DELİLLERİN DEĞERLENDİRİLMESİ VE KANAAT :
Dava, ödünç sözleşmesinden kaynaklı verildiği iddia edilen çek bedelinin tahsili davasıdır. 6325 sayılı yasanın 18/A maddesinde;” İlgili kanunlarda arabulucuya başvurulmuş olması dava şartı olarak kabul edilmiş ise arabuluculuk sürecine aşağıdaki hükümler uygulanır.Davacı, arabuluculuk faaliyeti sonunda anlaşmaya varılamadığına ilişkin son tutanağın aslını veya arabulucu tarafından onaylanmış bir örneğini dava dilekçesine eklemek zorundadır. Bu zorunluluğa uyulmaması hâlinde mahkemece davacıya, son tutanağın bir haftalık kesin süre içinde mahkemeye sunulması gerektiği, aksi takdirde davanın usulden reddedileceği ihtarını içeren davetiye gönderilir. İhtarın gereği yerine getirilmez ise dava dilekçesi karşı tarafa tebliğe çıkarılmaksızın davanın usulden reddine karar verilir. Arabulucuya başvurulmadan dava açıldığının anlaşılması hâlinde herhangi bir işlem yapılmaksızın davanın, dava şartı yokluğu sebebiyle usulden reddine karar verilir.” şeklinde yapılan düzenleme karşısında arabuluculuğun dava şartı olduğu uyuşmazlıklarda dava açılmadan önce arabuluculuğa başvurulmamış olması halinde davanın usulden reddine karar verilmesi gerekmektedir.6102 sayılı TTK’nın 7155 sayılı yasa ile eklenen 5/A maddesinin 1. Fıkrasında; ” Bu kanunun 4 üncü maddesinde ve diğer kanunlarda belirtilen ticari davalardan konusu bir miktar paranın ödenmesi olan alacak ve tazminat talepleri hakkında dava açılmadan önce arabulucuya başvurulmuş olması dava şartıdır.” ifadelerine yer verilerek ticari davalar bakımından arabuluculuk özel bir dava şartı haline getirilmiştir.Tarafların tacir olması ve davanın ödünç sözleşmesinden kaynaklı olması nedeniyle davanın ticari dava olması ve dava konusunun alacak istemine ilişkin olması nedeniyle 6102 sayılı TTK’nun 5/A maddesi uyarınca eldeki uyuşmazlıkta davadan önce arabuluculuğa başvurmanın dava şartı olduğu, dava şartı gerçekleştirilmeden eldeki davanın açıldığı, 6325 sayılı kanunun 18/A maddesi uyarınca arabuluculuğa başvurmaksızın açılan davaların usulden reddine karar verilmesi gerektiği, eldeki davanın Asliye Hukuk Mahkemesi’nden görevsizlikle geldiği, bu nedenle eldeki davada istisnai olarak en geç ilk duruşmaya kadar arabuluculuk dava şartının yerine getirilmesinin gerektiği, ancak getirilmediği sonuç ve vicdani kanaatine(Ay. m.138) varılarak davanın usulden reddine karar vermek gerekmiş ve aşağıdaki şekilde hüküm tesis edilmiştir.
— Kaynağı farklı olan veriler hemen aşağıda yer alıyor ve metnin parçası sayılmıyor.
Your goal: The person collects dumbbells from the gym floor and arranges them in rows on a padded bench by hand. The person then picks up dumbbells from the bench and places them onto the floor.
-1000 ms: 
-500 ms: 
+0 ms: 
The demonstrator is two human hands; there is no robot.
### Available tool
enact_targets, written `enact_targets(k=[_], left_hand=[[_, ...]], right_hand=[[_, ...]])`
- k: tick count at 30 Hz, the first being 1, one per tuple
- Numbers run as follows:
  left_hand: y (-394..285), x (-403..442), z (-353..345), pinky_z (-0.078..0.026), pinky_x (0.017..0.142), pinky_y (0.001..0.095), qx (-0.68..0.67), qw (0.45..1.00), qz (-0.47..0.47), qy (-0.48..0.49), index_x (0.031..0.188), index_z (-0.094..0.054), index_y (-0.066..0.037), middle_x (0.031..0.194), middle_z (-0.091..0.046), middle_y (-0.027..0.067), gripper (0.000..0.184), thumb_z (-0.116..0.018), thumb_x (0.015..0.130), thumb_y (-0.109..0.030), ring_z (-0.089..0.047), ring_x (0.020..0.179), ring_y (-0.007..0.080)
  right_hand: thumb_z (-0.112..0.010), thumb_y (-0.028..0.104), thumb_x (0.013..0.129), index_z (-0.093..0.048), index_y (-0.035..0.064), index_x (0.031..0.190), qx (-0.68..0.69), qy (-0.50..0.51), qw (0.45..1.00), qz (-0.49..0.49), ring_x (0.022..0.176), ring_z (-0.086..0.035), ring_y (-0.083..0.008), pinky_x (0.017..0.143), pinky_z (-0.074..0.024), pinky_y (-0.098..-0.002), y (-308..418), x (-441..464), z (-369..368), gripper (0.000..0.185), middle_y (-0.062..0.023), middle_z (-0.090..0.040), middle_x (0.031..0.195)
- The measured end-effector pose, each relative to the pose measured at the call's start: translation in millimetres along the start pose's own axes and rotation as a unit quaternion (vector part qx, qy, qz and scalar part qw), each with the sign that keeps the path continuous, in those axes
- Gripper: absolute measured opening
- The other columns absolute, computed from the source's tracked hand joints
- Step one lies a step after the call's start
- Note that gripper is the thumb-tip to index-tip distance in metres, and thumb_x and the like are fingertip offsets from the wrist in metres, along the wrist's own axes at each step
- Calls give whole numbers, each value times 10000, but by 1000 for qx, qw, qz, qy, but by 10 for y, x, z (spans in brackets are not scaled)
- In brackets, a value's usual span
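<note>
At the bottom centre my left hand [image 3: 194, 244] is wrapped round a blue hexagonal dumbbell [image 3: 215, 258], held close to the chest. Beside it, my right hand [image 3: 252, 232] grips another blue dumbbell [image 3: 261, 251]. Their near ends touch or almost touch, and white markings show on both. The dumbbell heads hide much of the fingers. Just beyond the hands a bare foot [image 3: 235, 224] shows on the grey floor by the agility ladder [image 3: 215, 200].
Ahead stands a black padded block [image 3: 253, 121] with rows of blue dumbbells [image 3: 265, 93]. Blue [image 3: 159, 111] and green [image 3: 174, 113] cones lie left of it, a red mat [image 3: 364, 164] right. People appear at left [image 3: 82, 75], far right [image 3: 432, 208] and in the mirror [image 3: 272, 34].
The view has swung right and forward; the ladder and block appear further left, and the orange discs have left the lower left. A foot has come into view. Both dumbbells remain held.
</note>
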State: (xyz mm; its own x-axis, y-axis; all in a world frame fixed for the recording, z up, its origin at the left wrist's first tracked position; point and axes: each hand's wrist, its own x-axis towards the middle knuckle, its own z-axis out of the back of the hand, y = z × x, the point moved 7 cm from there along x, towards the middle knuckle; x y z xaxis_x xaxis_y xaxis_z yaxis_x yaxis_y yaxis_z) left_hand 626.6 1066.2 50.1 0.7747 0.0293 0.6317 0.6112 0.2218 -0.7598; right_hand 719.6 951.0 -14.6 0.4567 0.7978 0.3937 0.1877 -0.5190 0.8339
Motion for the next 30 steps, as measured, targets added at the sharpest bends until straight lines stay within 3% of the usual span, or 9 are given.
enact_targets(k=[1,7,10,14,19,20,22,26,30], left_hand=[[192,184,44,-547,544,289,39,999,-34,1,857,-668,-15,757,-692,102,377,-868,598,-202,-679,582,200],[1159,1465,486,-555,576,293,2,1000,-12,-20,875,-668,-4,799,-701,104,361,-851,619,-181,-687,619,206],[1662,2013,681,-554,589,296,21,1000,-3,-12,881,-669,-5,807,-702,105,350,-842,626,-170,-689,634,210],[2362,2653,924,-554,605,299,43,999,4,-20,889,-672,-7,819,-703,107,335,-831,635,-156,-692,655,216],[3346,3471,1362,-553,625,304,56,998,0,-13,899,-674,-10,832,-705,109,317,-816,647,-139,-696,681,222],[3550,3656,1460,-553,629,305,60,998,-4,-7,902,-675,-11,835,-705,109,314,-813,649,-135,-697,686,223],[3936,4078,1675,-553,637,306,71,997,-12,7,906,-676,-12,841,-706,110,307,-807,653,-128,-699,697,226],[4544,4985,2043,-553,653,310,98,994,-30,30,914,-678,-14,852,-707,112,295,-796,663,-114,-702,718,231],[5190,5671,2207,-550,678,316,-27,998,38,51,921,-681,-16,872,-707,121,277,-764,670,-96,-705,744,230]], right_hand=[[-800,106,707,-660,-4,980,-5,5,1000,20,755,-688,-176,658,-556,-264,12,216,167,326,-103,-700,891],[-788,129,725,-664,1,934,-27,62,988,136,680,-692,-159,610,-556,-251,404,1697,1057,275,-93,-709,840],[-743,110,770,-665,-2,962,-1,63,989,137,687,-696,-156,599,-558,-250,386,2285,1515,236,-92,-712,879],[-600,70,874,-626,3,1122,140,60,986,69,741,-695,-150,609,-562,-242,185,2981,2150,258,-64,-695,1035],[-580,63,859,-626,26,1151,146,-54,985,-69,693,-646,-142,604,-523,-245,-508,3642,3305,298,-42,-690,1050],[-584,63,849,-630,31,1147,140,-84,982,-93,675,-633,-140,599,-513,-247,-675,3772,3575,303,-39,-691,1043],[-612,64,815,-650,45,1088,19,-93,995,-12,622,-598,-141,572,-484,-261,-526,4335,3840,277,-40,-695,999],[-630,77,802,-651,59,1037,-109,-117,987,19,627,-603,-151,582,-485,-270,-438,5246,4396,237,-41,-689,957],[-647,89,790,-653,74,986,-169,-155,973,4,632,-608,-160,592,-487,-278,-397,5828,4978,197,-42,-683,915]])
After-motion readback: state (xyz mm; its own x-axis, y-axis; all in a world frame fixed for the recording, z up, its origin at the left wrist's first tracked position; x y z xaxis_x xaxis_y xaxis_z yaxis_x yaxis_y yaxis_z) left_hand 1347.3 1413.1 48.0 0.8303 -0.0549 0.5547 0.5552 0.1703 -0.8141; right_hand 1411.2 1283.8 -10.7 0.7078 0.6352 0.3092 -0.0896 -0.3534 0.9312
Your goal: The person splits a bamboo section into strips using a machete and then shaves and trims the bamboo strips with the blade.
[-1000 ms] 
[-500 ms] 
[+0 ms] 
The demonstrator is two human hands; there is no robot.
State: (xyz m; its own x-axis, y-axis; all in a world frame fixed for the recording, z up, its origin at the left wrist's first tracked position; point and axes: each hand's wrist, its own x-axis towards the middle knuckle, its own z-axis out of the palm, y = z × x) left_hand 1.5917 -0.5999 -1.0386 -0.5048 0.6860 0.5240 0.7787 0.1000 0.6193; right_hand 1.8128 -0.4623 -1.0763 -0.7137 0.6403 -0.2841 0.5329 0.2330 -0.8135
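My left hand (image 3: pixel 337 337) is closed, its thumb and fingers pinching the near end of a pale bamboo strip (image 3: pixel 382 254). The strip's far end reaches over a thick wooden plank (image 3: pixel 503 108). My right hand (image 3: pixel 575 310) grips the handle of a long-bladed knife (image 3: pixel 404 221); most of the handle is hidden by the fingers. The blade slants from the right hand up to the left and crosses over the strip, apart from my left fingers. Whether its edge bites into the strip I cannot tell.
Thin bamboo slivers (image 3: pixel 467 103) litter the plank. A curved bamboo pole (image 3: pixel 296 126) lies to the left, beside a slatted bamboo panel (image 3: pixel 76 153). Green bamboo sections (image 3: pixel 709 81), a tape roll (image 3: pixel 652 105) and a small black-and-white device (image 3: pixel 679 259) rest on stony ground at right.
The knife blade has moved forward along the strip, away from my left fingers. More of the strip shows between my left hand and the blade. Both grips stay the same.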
HÜKÜM : Gerekçesi yukarıda ayrıntılı olarak açıklandığı üzere;
1-Davanın USULDEN REDDİNE,
2- Başlangıçta peşin olarak alınan 853,88 TL harcın işin hitamında alınması gerekli olan 80,70 TL harçtan fazla olduğu anlaşıldığından fazla alınan 773,18 TL harcın istem halinde ve karar kesinleştiğinde davacıya iadesine,
3-Davacının yapmış olduğu yargılama masraflarının kendi üzerinde bırakılmasına,
4-Davalı yargılama sırasında kendini vekil ile temsil ettirdiğinden hüküm tarihinde yürürlükte olan—— vekalet ücretinin davacıdan alınarak davalıya verilmesine,
5-Yatırılan avanstan kullanılan kısmın mahsubu ile bakiye kısmın kararın kesinleşmesi halinde yatıran tarafa iadesine,Dair, taraf vekillerinin yüzüne karşı, gerekçeli kararın taraflara tebliğinden itibaren 2(iki) hafta içinde Mahkememize veya Mahkememize gönderilmek üzere bulunulan yer yada başka bir yer Asliye Ticaret Mahkemesine verilecek bir dilekçe ile başvurmak ve istinaf harç ve masraflarını karşılamak koşulu ile——- Bölge Adliye Mahkemesi’ne istinaf yasa yolunun açık olduğu, istinaf dilekçesinde istinaf yoluna başvuru konusu edilen hususlar ile nedenlerinin belirtilmesinin gerektiği, istinaf yoluna başvurulmasının İİK’nın 36. maddesi saklı kalmak kaydıyla kararın icrasını durdurmayacağı, süresi içerisinde karara karşı istinaf yoluna başvurulmaması halinde hükmün kesin hüküm ve kesin delil oluşturacağı açıklanmak suretiyle açık duruşmada verilen karar açıkça okunup usulen anlatıldı.